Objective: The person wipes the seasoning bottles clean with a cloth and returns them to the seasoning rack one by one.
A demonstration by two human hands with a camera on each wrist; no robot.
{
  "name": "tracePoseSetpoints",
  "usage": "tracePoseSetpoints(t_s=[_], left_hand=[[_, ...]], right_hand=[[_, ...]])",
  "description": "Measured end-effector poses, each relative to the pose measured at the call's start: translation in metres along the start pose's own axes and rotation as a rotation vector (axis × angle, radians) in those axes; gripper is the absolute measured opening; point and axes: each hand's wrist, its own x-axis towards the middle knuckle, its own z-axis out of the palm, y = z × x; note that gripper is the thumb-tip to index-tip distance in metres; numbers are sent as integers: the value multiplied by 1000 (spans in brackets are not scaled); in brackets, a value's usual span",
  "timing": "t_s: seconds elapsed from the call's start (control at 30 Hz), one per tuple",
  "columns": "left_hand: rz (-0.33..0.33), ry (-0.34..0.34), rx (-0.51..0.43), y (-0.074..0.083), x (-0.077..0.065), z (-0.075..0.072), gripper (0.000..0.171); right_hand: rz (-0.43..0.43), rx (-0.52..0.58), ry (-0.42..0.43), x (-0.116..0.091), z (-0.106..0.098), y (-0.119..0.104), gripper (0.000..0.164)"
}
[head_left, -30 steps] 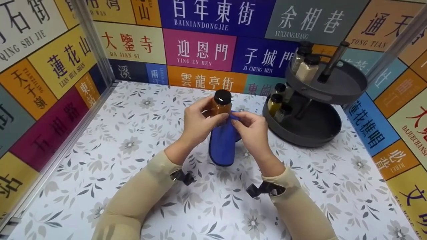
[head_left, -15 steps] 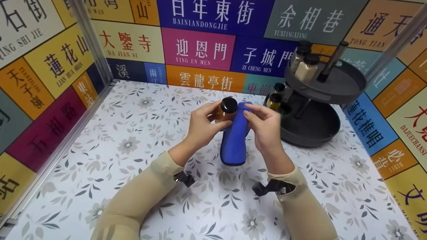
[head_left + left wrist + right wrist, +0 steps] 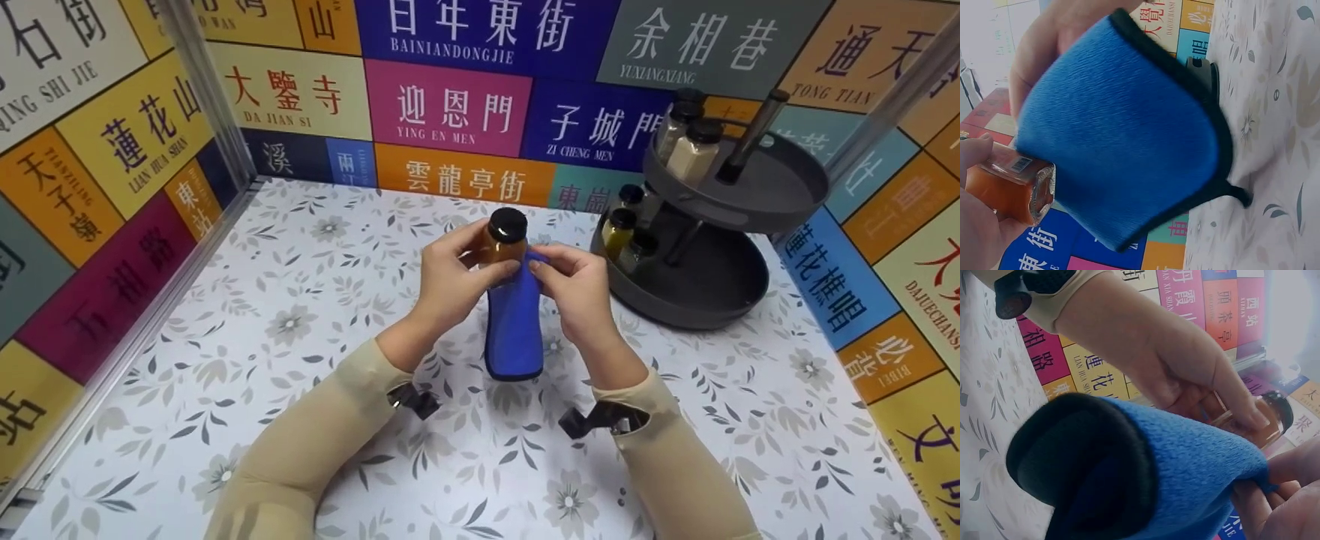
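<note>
My left hand [image 3: 457, 277] grips a small clear jar [image 3: 506, 244] of orange-brown contents, its black lid uppermost. In the left wrist view a barcode label shows on the jar [image 3: 1013, 169]. My right hand [image 3: 581, 289] pinches the top of a blue cloth [image 3: 514, 330] between thumb and fingers, right beside the jar. Dark edging runs round the cloth, which hangs down in folds above the table; a small dark loop sticks out from its edge in the left wrist view. Whether the cloth touches the jar is hard to tell in the head view.
A black two-tier round rack [image 3: 682, 300] stands at the back right. Capped jars [image 3: 694, 154] sit on its upper tier, and small bottles [image 3: 619, 232] on its lower one. The table [image 3: 300, 397] has a floral cover, and sign-printed panels [image 3: 450, 112] enclose it.
Both hands shifted right with the jar and cloth, then came partway back left. The cloth's top was lifted away from the jar's side and is now lower and closer to it again.
</note>
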Motion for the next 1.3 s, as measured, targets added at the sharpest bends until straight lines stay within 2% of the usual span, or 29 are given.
tracePoseSetpoints(t_s=[0.2,0.3,0.43,0.57,0.73,0.93,1.0,1.1,1.2,1.3], left_hand=[[-10,-43,20,1,2,-7,55],[-41,-73,35,-2,0,-9,56],[-74,-131,74,-6,0,-7,56],[-62,-137,126,-8,2,-6,54],[-66,-111,93,-4,3,-10,53],[-57,-90,28,2,6,-15,54],[-68,-113,3,2,8,-16,54],[-86,-201,-40,2,9,-15,54],[-113,-276,-67,1,11,-13,51],[-136,-302,-54,-1,11,-11,48]], right_hand=[[-32,-75,-21,1,2,-7,22],[-72,-24,-21,0,1,-15,21],[-148,66,30,-3,-2,-24,20],[-195,19,57,-4,-2,-22,21],[-143,-48,39,-4,4,-9,21],[-69,-162,-30,-3,4,4,19],[-55,-205,-42,-2,3,6,18],[-48,-224,-39,0,-1,7,18],[-60,-196,-38,3,-5,5,17],[-99,-149,-27,3,-8,0,17]])
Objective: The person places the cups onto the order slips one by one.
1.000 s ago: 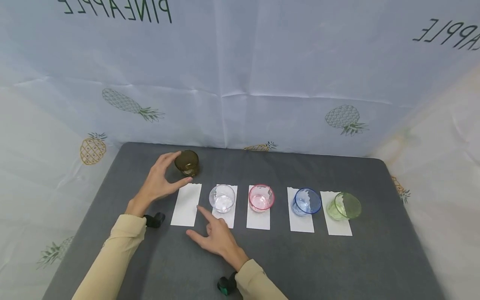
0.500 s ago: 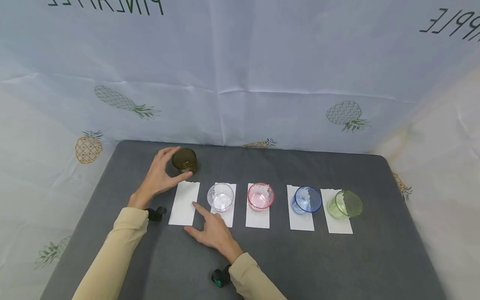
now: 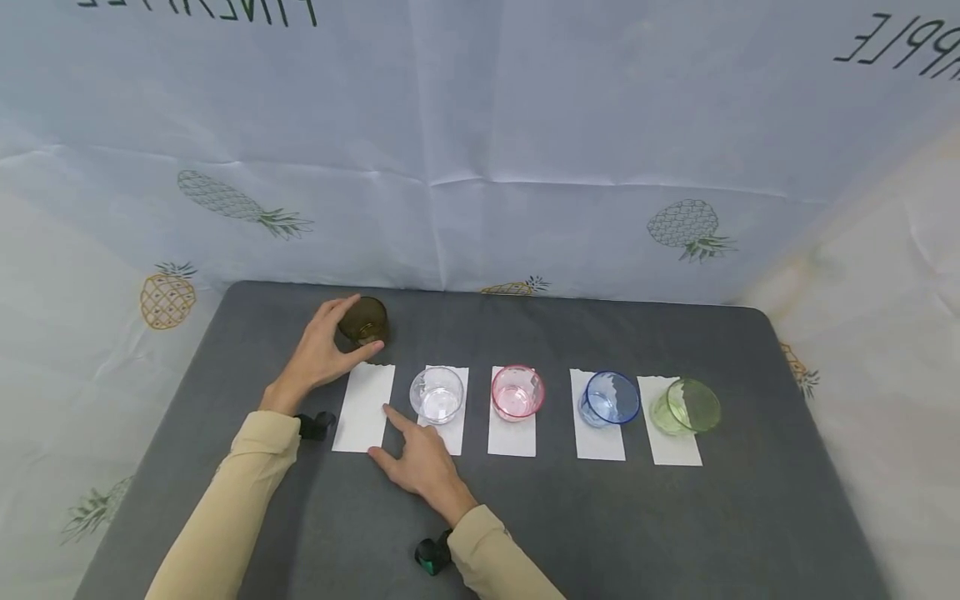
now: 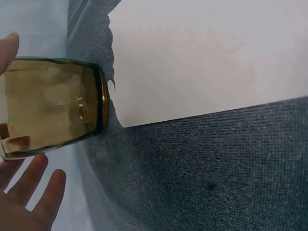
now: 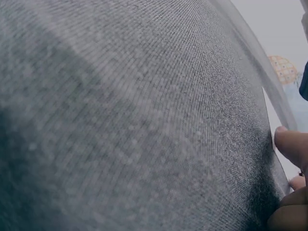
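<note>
My left hand [image 3: 313,354] holds an amber-brown glass tumbler [image 3: 363,321] at the back left, thumb on the near side and fingers on the far side. In the left wrist view the tumbler [image 4: 55,103] lies between the thumb and fingers, its base near the torn edge of a white paper [image 4: 192,57]. My right hand [image 3: 427,468] rests by that leftmost paper [image 3: 363,408]; its extended index finger touches the right edge and its thumb is at the near corner. The right wrist view shows fingertips [image 5: 291,144] against the paper edge.
To the right stand a clear glass [image 3: 437,396], a pink-rimmed glass [image 3: 517,393], a blue glass [image 3: 609,400] and a green glass [image 3: 684,407], each on a white paper. Grey cloth covers the table [image 3: 600,525]; a pineapple-print curtain [image 3: 465,233] hangs behind.
My left thumb and fingers have drawn in around the amber tumbler. My right hand has come slightly left onto the paper's edge. The head view has shifted a little.
</note>
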Demonstrator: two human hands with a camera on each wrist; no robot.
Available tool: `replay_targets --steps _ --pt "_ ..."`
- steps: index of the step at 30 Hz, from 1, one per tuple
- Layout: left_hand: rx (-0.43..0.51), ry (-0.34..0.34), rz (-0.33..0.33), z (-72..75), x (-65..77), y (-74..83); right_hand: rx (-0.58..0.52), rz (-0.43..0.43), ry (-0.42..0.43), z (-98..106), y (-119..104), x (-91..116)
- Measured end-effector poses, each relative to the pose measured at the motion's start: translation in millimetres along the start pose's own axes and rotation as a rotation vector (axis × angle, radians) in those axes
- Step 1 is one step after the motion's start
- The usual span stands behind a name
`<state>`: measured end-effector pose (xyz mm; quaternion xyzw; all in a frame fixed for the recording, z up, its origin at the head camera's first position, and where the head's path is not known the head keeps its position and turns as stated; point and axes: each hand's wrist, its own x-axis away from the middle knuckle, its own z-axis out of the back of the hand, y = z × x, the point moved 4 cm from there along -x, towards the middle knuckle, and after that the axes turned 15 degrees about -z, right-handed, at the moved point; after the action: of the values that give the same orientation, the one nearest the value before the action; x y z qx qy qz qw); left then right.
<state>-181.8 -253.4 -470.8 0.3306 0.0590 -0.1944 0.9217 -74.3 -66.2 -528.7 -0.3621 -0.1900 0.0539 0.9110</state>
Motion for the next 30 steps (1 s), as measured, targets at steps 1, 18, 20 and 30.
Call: replay_targets --steps 1,18,20,30 --pt "-0.003 0.006 -0.003 -0.3 -0.7 0.2 -0.005 -0.009 -0.006 0.0 0.2 0.1" --pt "0.017 0.100 -0.018 0.9 -2.5 5.0 -0.018 0.003 0.037 -1.8 -2.1 0.5" --pt "0.025 0.100 -0.008 1.9 -1.4 5.7 -0.020 -0.001 0.037 -1.7 -2.3 0.5" --pt "0.044 0.126 -0.013 13.9 8.3 18.4 -0.037 -0.014 0.041 -0.7 -2.1 0.7"
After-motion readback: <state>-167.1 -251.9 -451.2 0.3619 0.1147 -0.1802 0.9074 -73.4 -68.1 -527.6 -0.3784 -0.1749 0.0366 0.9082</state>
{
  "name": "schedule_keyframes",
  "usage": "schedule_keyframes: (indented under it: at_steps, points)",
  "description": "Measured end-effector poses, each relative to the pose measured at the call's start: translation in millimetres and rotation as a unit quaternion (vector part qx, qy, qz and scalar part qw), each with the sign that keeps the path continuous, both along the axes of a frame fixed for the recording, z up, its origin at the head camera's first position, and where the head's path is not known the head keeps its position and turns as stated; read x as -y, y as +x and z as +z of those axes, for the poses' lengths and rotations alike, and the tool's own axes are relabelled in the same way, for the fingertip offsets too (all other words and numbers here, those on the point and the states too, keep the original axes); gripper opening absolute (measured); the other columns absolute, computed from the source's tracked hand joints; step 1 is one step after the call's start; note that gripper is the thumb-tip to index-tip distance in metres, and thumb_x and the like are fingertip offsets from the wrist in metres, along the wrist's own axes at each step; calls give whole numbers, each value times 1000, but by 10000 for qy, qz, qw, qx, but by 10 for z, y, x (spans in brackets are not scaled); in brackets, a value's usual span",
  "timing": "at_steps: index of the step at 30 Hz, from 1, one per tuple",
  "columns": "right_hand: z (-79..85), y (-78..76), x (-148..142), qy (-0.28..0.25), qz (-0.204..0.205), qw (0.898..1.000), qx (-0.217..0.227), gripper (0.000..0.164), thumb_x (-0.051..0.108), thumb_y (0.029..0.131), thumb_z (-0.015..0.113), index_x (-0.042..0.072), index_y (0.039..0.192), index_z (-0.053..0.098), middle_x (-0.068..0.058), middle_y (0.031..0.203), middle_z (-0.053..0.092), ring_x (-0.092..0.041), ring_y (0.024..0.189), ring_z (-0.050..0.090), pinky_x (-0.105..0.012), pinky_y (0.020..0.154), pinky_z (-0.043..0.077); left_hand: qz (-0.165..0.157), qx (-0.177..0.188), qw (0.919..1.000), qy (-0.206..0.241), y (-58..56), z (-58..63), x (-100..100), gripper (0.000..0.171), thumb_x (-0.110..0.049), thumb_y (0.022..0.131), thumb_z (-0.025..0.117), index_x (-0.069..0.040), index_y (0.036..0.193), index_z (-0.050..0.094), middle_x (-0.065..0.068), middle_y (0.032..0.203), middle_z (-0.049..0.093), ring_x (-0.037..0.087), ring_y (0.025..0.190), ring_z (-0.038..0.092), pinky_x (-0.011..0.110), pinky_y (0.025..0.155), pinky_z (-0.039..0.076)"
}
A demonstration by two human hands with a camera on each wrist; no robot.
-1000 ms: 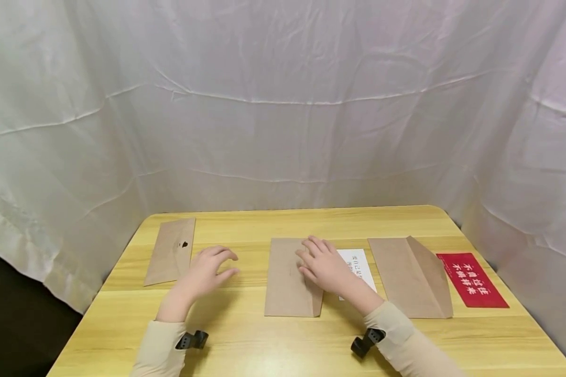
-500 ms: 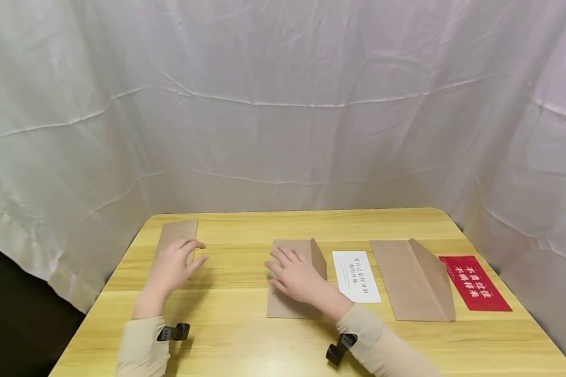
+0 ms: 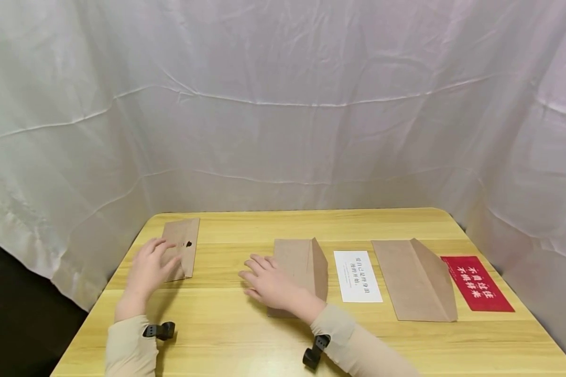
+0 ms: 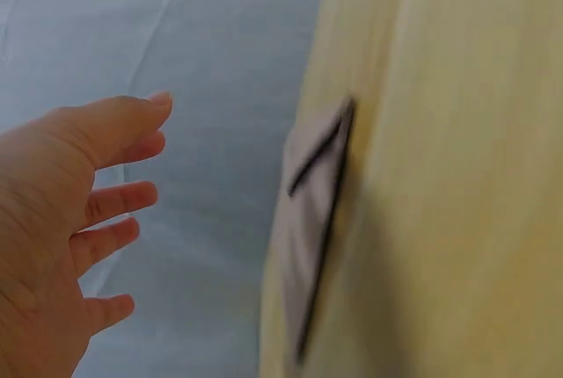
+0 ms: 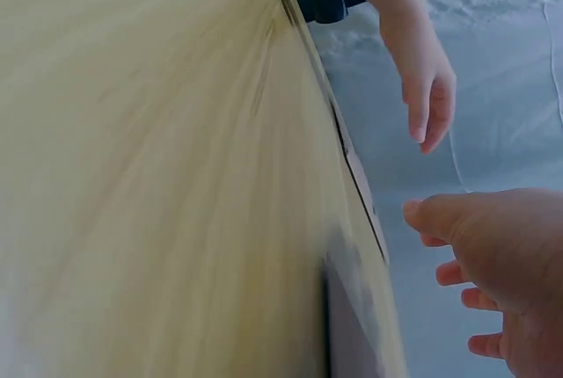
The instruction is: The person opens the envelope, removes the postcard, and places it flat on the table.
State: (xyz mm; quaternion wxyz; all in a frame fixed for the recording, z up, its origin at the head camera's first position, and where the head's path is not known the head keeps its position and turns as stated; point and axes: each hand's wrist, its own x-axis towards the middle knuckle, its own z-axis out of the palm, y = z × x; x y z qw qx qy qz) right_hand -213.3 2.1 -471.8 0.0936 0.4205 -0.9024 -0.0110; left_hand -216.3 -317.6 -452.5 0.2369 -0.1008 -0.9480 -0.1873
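Note:
My left hand hovers over the left part of a brown paper envelope that bears a small black mark; its fingers are spread and hold nothing. In the left wrist view that envelope lies below and apart from the fingers. Over the left edge of a second brown envelope is my right hand, fingers spread and nothing in them. This envelope's flap stands out on its right side. In the right wrist view my right hand hangs above the table, and the left hand shows beyond it.
Right of the middle envelope lies a white card with dark lettering. Farther right are another brown envelope, flap unfolded, and a red card with white lettering. A pale curtain surrounds the wooden table.
Both hands have moved left. The left hand has gone from right of the left envelope to over its left part; the right hand has slid across the middle envelope, uncovering the flap and white card.

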Motion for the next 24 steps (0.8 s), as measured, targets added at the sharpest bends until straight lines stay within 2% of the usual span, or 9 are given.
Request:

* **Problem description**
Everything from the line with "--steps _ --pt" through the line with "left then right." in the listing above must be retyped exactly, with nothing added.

* **Answer section**
Available tool: `replay_targets --steps _ --pt "_ ..."`
- steps: index of the step at 30 Hz, from 1, one per tuple
- Layout: left_hand: rx (-0.43..0.51), ry (-0.34..0.34), rz (-0.33..0.33), z (-72..75), x (-65..77), y (-74..83); right_hand: rx (-0.58..0.52), rz (-0.43..0.43), ry (-0.42..0.43), z (-98..106), y (-119..104), x (-91..116)
- Measured end-effector poses, each relative to the pose measured at the motion's start: translation in millimetres along the start pose's own axes and rotation as a rotation vector (axis × angle, radians) in those axes
- Step 1 is one step after the motion's start
- The usual span stands behind a name
`<state>`: measured end-effector pose (xyz mm; quaternion xyzw; all in a frame fixed for the recording, z up, its origin at the head camera's first position, and where the head's path is not known the head keeps its position and turns as stated; point and axes: each hand's wrist, its own x-axis away from the middle knuckle, its own z-axis out of the back of the hand, y = z × x, the point moved 4 cm from there along -x, towards the middle knuckle, and after that the axes turned 15 degrees about -z, right-handed, at the moved point; after the action: of the values that give the same orientation, the one nearest the value before the action; x y z qx qy qz qw); left then right.

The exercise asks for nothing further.